Efficiency of bis-amidate phosphonate prodrugs

Abstract

Bis-amidate derivatives have been viewed as attractive phosphonate prodrug forms because of their straightforward synthesis, lack of phosphorus stereochemistry, plasma stability and nontoxic amino acid metabolites. However, the efficiency of bis-amidate prodrug forms is unclear, as prior studies on this class of prodrugs have not evaluated their activation kinetics. Here, we synthetized a small panel of bis-amidate prodrugs of butyrophilin ligands as potential immunotherapy agents. These compounds were examined relative to other prodrug forms delivering the same payload for their stability in plasma and cell lysate, their ability to stimulate T cell proliferation in human PBMCs, and their activation kinetics in a leukemia co-culture model of T cell cytokine production. The bis-amidate prodrugs demonstrate high plasma stability and improved cellular phosphoantigen activity relative to the free phosphonic acid. However, the efficiency of bis-amidate activation is low relative to other prodrugs that contain at least one ester such as aryl-amidate, aryl-acyloxyalkyl ester, and bis-acyloxyalkyl ester forms. Therefore, bis-amidate prodrugs do not drive rapid cellular payload accumulation and they would be more useful for payloads in which slower, sustained-release kinetics are preferred.

TOC Graphic

Phosphates and their more metabolically stable phosphonate analogs are often desirable in drug candidates,¹ yet these functional groups have poor membrane permeability because they are highly charged at physiological pH.² As there are few bio-isosteres available, it has become the norm to develop phosphonate-containing drugs with intracellular targets in prodrug forms that mask their negative charge and boost cellular uptake. Various prodrug designs have been applied, including bis-amidate forms,^3–4 yet surprisingly few studies actually compare the efficiency of the different configurations. Most commonly, a report will describe a single prodrug form at a single end point, making it difficult to extract efficiency data from the literature.

Immunotherapy of cancers that utilizes T cells has great clinical potential.⁵ T cells that express a γδ T cell receptor (TCR) are of interest because they may provide therapeutic advantages relative to canonical αβ T cells.^6–10 The primary γδ T cell population found in peripheral blood, the Vγ9Vδ2 T cells, are activated by small organophosphorus compounds known as phosphoantigens,¹¹ which are highly-charged ligands of the intracellular B30.2 domain of BTN3A1.^12–13 The most potent phosphoantigen, (E)-4-hydroxy-3-methyl-but-2-enyl diphosphate (HMBPP, 1), is the bacterial precursor to both isopentenyl diphosphate (2, IPP) and dimethylallyl diphosphate (3, DMAPP) which are the bedrocks of the isoprenoid biosynthesis pathways in all organisms and weak phosphoantigens themselves (Figure 1).¹⁴ While the mechanism(s) of phosphoantigen function would benefit from further clarification,¹⁵ both HMBPP and its monophosphonate analog C-HMBP (4)¹⁶ activate the HBMPP receptor complex resulting in detection by the Vγ9Vδ2 TCR.^17–18

Figure 1. Natural phosphoantigens, a synthetic analog, and various prodrug forms.
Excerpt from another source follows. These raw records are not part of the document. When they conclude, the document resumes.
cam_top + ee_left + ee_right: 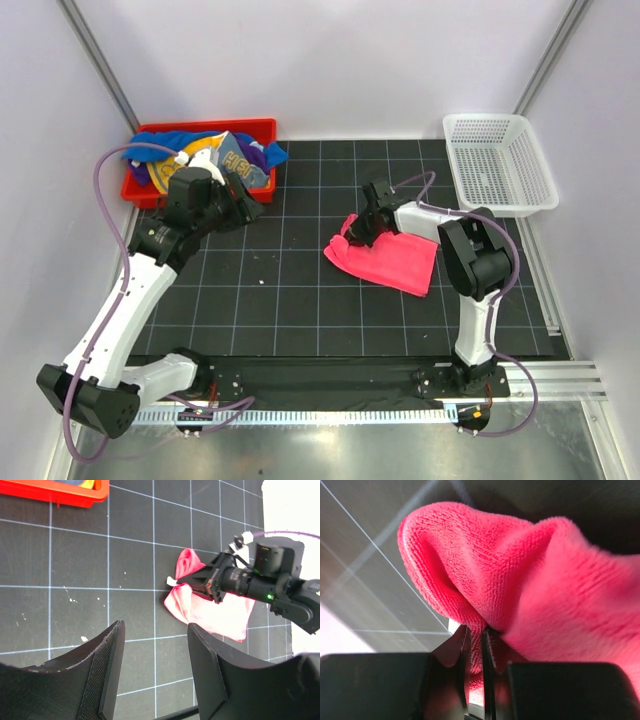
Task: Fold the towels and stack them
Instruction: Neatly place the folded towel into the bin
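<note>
A hot pink towel lies part folded on the black grid mat right of centre. My right gripper is shut on its left edge, and the right wrist view shows the pink towel pinched between the two fingers and bulging above them. The left wrist view looks across at that pink towel and the right arm's wrist. My left gripper hangs open above bare mat, holding nothing; in the top view the left gripper sits just below the bin. Several other towels, blue, yellow and purple, are heaped in the red bin.
The red plastic bin stands at the back left, its corner in the left wrist view as the red bin. A white mesh basket stands at the back right. White walls enclose the mat on three sides.
</note>
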You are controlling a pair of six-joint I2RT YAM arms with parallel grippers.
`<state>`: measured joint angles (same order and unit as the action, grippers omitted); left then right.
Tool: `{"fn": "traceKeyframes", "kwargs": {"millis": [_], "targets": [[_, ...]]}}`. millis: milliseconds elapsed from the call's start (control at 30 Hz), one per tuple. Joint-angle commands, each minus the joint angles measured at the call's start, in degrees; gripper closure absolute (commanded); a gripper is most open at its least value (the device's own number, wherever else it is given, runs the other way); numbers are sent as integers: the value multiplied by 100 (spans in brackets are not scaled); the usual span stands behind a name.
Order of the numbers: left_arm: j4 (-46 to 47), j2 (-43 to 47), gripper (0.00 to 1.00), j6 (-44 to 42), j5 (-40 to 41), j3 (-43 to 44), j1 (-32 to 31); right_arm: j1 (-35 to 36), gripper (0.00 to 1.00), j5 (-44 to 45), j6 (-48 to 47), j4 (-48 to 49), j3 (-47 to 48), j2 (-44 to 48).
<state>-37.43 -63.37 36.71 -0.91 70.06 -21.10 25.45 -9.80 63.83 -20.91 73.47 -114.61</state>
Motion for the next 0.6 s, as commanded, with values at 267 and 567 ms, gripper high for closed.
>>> {"fn": "traceKeyframes", "kwargs": {"millis": [267, 567], "targets": [[34, 53, 43, -129, -111, 148, 106, -1437, 99, 1991, 499, -62, -1678, 1036], [52, 176, 43, -120, -164, 148, 115, -2465, 99, 1869, 77, -449, -2249, 2012]]}}
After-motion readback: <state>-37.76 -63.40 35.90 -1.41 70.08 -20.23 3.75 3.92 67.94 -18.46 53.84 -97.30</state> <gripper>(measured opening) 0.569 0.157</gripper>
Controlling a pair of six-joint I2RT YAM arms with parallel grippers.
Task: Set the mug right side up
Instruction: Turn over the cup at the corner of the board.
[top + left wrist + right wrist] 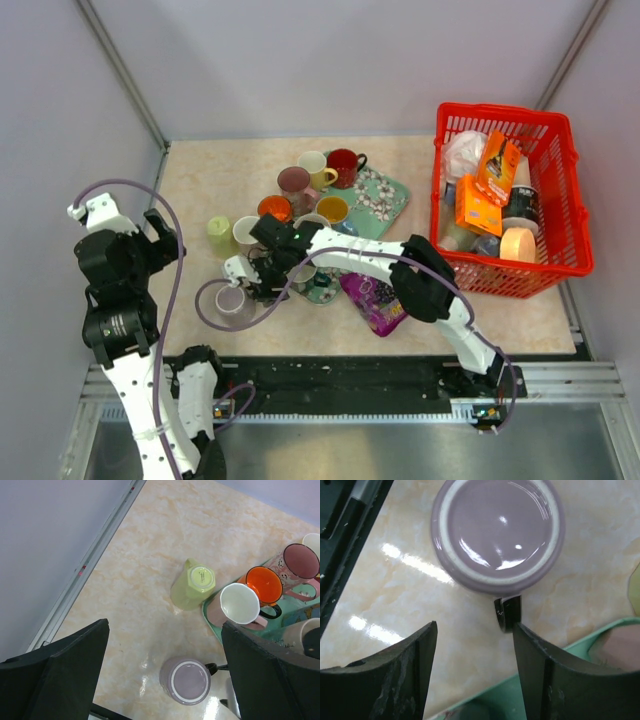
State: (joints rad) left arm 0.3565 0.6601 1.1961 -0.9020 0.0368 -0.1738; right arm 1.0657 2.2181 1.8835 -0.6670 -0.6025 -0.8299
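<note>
You find the lilac mug [497,530] upside down on the surface [600,580], base up, just ahead of the right gripper [475,627]. Its fingers [535,675] stand apart and hold nothing. The mug's dark handle [507,614] sits beside one fingertip. The left gripper [165,625] hangs spread wide above.

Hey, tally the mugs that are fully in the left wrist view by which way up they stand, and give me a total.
Upside down: 2 (lilac mug, yellow-green mug)
Right side up: 3 (white-lined mug, orange-lined mug, mauve-lined mug)
Total: 5
</note>
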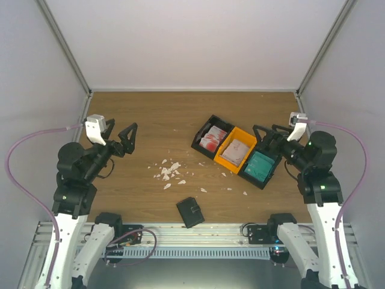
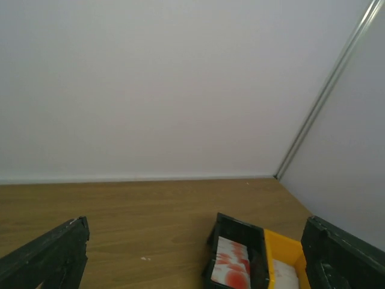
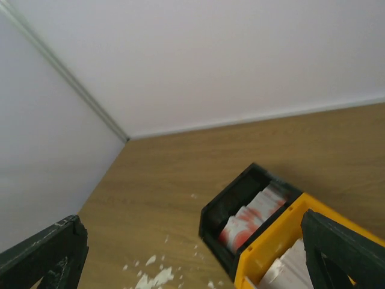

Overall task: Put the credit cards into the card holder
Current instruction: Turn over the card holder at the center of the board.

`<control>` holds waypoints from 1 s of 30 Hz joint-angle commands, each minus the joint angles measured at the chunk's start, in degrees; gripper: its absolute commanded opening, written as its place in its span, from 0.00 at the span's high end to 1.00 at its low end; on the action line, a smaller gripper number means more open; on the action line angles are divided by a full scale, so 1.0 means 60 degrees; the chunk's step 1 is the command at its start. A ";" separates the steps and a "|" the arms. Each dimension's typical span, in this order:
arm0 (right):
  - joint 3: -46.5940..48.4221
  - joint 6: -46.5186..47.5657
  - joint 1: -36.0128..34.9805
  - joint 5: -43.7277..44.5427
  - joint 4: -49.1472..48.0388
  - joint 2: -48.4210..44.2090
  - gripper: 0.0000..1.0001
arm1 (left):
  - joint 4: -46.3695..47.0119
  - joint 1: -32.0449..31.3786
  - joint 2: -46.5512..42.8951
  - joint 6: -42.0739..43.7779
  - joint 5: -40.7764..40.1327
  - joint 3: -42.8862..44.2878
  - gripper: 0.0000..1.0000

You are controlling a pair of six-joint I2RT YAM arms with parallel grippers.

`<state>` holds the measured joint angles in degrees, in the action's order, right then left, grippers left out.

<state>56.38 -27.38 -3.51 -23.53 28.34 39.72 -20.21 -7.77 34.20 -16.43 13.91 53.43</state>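
Wood-brown desk (image 1: 150,114) spreads under both your arms. Your left pincer (image 1: 127,139) hangs over its left side, jaws spread wide, gripping nothing. Your right pincer (image 1: 264,137) hangs equally wide and bare, just beside the trays. These touch in a slanted row: a black tray (image 1: 198,142), an orange tray (image 1: 245,133), and a second black tray (image 1: 255,179). The card holder (image 1: 190,212) lies flat near the front edge, well apart from them. Your credit cards sit in the trays: red-marked cards (image 1: 213,139), pale cards (image 1: 236,150), teal card (image 1: 260,164). White scraps (image 1: 168,171) litter the middle.
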 commanded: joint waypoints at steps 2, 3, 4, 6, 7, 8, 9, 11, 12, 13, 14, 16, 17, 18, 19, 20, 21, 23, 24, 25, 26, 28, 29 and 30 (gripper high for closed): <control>-0.0777 -0.0061 0.0502 -0.3080 -0.0501 0.0159 0.02 | 0.0999 0.0535 -0.0131 -0.0554 0.1579 -0.0590 0.02; -0.0952 -0.0035 0.0503 -0.3301 -0.0531 0.0209 0.01 | 0.0905 0.0597 -0.0102 -0.0655 0.1589 -0.0700 0.02; -0.1118 -0.0020 0.0481 -0.3448 -0.0560 0.0261 0.01 | 0.0845 0.0632 -0.0066 -0.0755 0.1511 -0.0801 0.02; -0.1502 -0.0025 0.0258 -0.3626 -0.0649 0.0390 0.01 | 0.0829 0.0702 -0.0007 -0.0875 0.1546 -0.1038 0.01; -0.1652 -0.0068 0.0132 -0.3737 -0.0754 0.0472 0.01 | 0.0867 0.0730 0.0013 -0.0900 0.1691 -0.1156 0.01; -0.1920 -0.0174 -0.0039 -0.3825 -0.0918 0.0556 0.01 | 0.0912 0.0752 0.0036 -0.0933 0.1860 -0.1259 0.01; -0.2191 -0.0334 -0.0257 -0.3869 -0.1298 0.0631 0.01 | 0.0955 0.0769 0.0063 -0.1005 0.2090 -0.1357 0.01; -0.2758 -0.0717 -0.0886 -0.3785 -0.2019 0.0776 0.01 | 0.1019 0.0795 0.0216 -0.1165 0.2784 -0.1561 0.01; -0.2971 -0.0862 -0.1290 -0.3613 -0.2297 0.0882 0.01 | 0.1045 0.0791 0.0348 -0.1248 0.3244 -0.1645 0.01; -0.3171 -0.0976 -0.1705 -0.3368 -0.2508 0.1039 0.01 | 0.1028 0.0772 0.0490 -0.1336 0.3690 -0.1757 0.01; -0.3309 -0.1070 -0.2111 -0.3072 -0.2645 0.1216 0.01 | 0.0930 0.0743 0.0672 -0.1459 0.4014 -0.1855 0.01; -0.3518 -0.1200 -0.2915 -0.2476 -0.2815 0.1627 0.00 | 0.0736 0.0603 0.0946 -0.1670 0.4603 -0.2174 0.01; -0.3590 -0.1266 -0.3312 -0.2205 -0.2875 0.1825 0.00 | 0.0664 0.0472 0.1029 -0.1803 0.4761 -0.2373 0.01; -0.3648 -0.1337 -0.3714 -0.1919 -0.2932 0.2040 0.00 | 0.0629 0.0283 0.1089 -0.1964 0.4818 -0.2601 0.01; -0.3678 -0.1378 -0.4081 -0.1619 -0.2931 0.2252 0.00 | 0.0613 0.0076 0.1115 -0.2165 0.4801 -0.2862 0.01; -0.3685 -0.1414 -0.4570 -0.1194 -0.2881 0.2475 0.00 | 0.0590 -0.0208 0.1124 -0.2407 0.4685 -0.3125 0.01; -0.3680 -0.1446 -0.4925 -0.0863 -0.2808 0.2710 0.00 | 0.0563 -0.0510 0.1142 -0.2655 0.4550 -0.3401 0.01; -0.3694 -0.1556 -0.5571 -0.0219 -0.2649 0.3164 0.00 | 0.0160 -0.1255 0.1254 -0.3213 0.3957 -0.3753 0.01; -0.3702 -0.1650 -0.5825 0.0151 -0.2601 0.3346 0.01 | -0.0124 -0.1580 0.1360 -0.3415 0.3592 -0.3843 0.01; -0.3728 -0.1783 -0.6098 0.0603 -0.2559 0.3499 0.02 | -0.0398 -0.1876 0.1506 -0.3602 0.3284 -0.3925 0.01; -0.3784 -0.1939 -0.6339 0.1022 -0.2580 0.3624 0.03 | -0.0568 -0.2165 0.1633 -0.3787 0.3092 -0.4055 0.01; -0.3912 -0.2170 -0.6791 0.1478 -0.2705 0.3851 0.03 | -0.0669 -0.2635 0.1845 -0.4151 0.2965 -0.4410 0.01; -0.3951 -0.2225 -0.6976 0.1486 -0.2772 0.4016 0.04 | -0.0704 -0.2854 0.1902 -0.4312 0.2929 -0.4601 0.01; -0.3963 -0.2264 -0.7172 0.1473 -0.2790 0.4249 0.05 | -0.0747 -0.3030 0.1927 -0.4452 0.2858 -0.4760 0.01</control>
<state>33.76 -38.09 -42.72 -21.37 13.15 62.54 -22.61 -22.24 44.84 -37.19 34.37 28.18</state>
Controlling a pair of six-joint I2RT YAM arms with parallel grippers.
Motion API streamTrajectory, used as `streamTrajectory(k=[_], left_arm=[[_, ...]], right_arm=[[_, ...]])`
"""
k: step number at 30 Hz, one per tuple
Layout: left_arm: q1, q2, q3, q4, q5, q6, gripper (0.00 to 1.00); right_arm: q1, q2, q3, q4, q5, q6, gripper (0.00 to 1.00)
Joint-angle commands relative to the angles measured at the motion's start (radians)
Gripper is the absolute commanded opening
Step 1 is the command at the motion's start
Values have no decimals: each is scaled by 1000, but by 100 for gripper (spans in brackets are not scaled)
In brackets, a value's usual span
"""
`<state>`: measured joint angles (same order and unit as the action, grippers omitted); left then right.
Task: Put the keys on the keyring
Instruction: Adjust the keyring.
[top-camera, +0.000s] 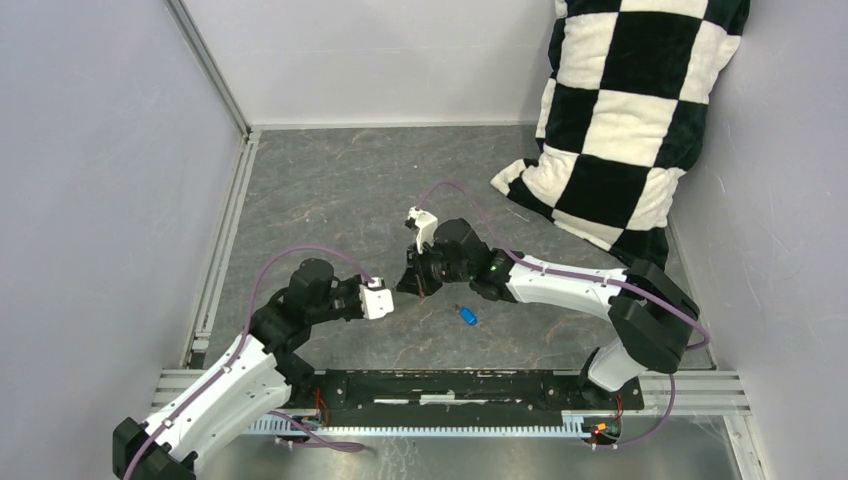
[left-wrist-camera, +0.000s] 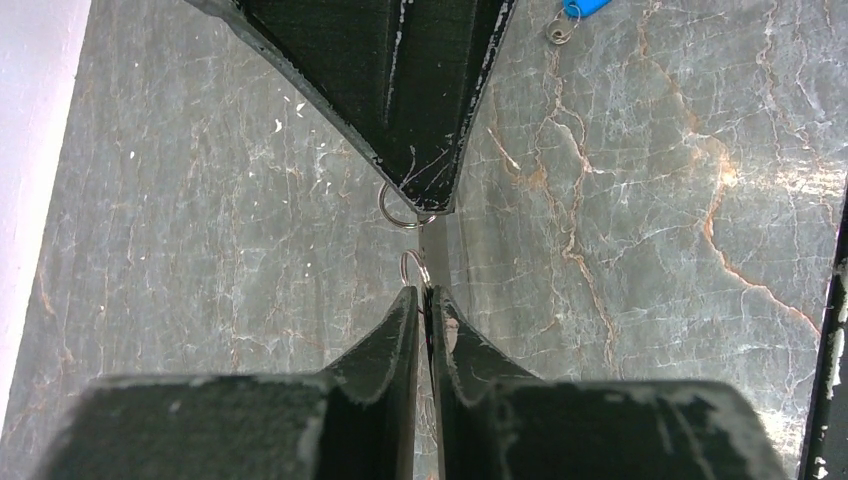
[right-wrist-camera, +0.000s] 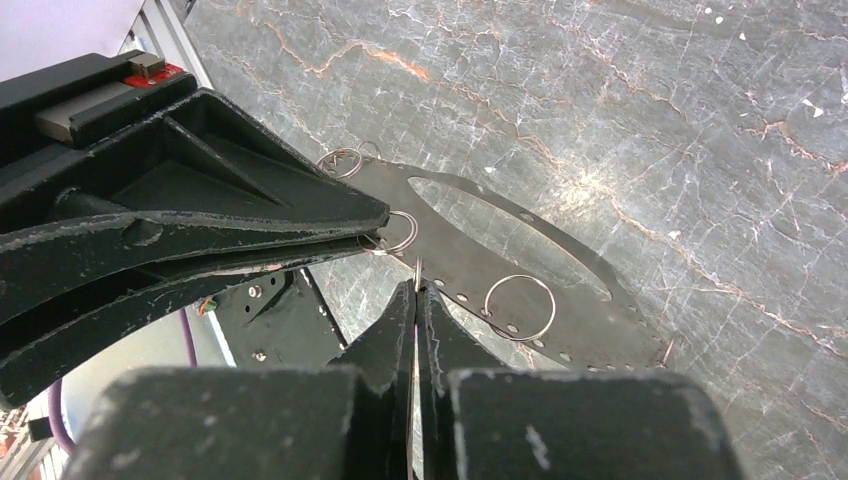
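The keyring (right-wrist-camera: 575, 310) is a flat dark-grey metal hoop with small holes and small wire rings on it, held in the air between both grippers. It is a thin strip edge-on in the left wrist view (left-wrist-camera: 441, 250). My left gripper (left-wrist-camera: 428, 295) is shut on its edge, with a small ring showing at the tips. My right gripper (right-wrist-camera: 417, 290) is shut on it from the opposite side. The two grippers meet tip to tip in the top view, left (top-camera: 392, 296) and right (top-camera: 412, 282). A blue-headed key (top-camera: 467, 316) lies on the table just right of them, apart from both; it also shows in the left wrist view (left-wrist-camera: 585, 6).
A black-and-white checkered cushion (top-camera: 630, 110) leans in the back right corner. Grey walls close the left, back and right sides. A black mounting rail (top-camera: 450, 385) runs along the near edge between the arm bases.
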<state>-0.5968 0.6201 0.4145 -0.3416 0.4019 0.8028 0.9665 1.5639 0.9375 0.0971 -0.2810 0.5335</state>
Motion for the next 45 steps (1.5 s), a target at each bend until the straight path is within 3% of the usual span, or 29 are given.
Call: streamTrajectory(k=[1,5,8,11,12,14,20,27,29,33,37,45], left_arm=[[0,-12,33,36,26,-73,14],[1,-15,29,55,23,-79,8],[1,-25,24,59,26,-73,2],[1,-49,26,26,54,-19,2],[1,-62,30,6,77,11,2],[2,-92,38,-40,133,102,2],[1,-207,60,-175,306,456,2],[1,-349,-1,-189,374,863,2],[1,-372,-11,-176,385,922,2],[2,-389,-9,-174,434,984,2],[1,-387,6,-173,463,1004,2],[0,-318,100,-154,547,835,2]], right_arm=[[8,-41,-1,40,-19,-22,0],[7,-47,-5,25,-27,-33,2],[6,-55,-3,2,-32,-64,11],[-7,-74,21,-58,-33,-143,39],[-14,-87,29,-70,-46,-186,59],[-37,-116,42,-86,-78,-257,67],[-118,-166,82,-129,-229,-360,60],[-128,-160,1,94,-503,-155,61],[-128,-170,-26,104,-530,-165,61],[-126,-232,-53,64,-505,-335,58],[-121,-311,-108,130,-458,-458,54],[-47,-455,-233,213,-337,-903,50]])
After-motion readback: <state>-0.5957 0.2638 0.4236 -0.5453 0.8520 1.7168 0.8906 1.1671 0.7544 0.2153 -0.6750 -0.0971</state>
HMBPP (1) is the prototypical natural phosphoantigen (pAg). IPP (2) and DMAPP (3) are ubiquitous but weaker natural phosphoantigens. C-HMBP (4) is a synthetic analog of HMBPP (1). Various prodrug forms of C-HMBP (5-8) designed to improve its potency, including bis-amidates (8, this work).

Like all phosphates and phosphonates, the phosphoantigens have a high degree of negative charge at physiological pH and low membrane permeability. When produced naturally by intracellular microbes, they can access the intracellular binding site on BTN3A1.^19–21 However, when exogenous phosphoantigens are administered in a prophylactic or therapeutic context, low membrane permeability limits access to the binding site. To overcome this cellular penetration issue, we have turned to prodrug strategies that temporarily mask the acidic phosphonate of C-HMBP.²² Bis-acyloxyalkyl prodrugs such as POM₂-C-HMBP (5) improved cellular potency relative to the free phosphonate, which serves as an important proof-of-principle supporting the prodrug strategy for more efficient delivery of these molecules.²³ However, some of these prodrug forms exhibit their own drawbacks, including lower plasma stability than would be required for distribution to blood cells or peripheral tissues.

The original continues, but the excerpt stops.